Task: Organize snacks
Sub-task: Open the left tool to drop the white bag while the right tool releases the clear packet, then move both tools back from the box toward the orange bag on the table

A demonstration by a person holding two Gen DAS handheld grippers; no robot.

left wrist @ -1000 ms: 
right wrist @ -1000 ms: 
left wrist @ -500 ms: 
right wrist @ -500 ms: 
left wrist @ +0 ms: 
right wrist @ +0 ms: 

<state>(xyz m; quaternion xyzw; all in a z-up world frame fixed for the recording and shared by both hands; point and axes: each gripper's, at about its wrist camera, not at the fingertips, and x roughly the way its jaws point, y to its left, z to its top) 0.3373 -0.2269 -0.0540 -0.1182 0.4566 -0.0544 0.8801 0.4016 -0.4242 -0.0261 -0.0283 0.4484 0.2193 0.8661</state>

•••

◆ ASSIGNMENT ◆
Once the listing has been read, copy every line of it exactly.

◆ ANSWER BOX ◆
Task: Organize snacks
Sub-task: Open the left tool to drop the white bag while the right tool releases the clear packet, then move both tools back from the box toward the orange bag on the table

A demonstration by a person holding two Gen DAS handheld grippers; no robot.

left wrist @ -1000 ms: 
right wrist @ -1000 ms: 
left wrist @ -500 ms: 
right wrist @ -500 ms: 
left wrist @ +0 ms: 
right wrist @ +0 ms: 

<state>(xyz m; quaternion xyzw; all in a z-up world frame fixed for the recording and shared by both hands; point and axes: each gripper's, at about its wrist camera, not at the fingertips, and x roughly the way its jaws point, y to its left, z to its top) 0.3373 -0.2269 -0.0540 -0.1182 0.4566 -0.0544 0.8801 0.4016 -0.4242 -0.0261 -0.0283 0.4484 0.2193 0.8661</state>

With that, the answer is complete.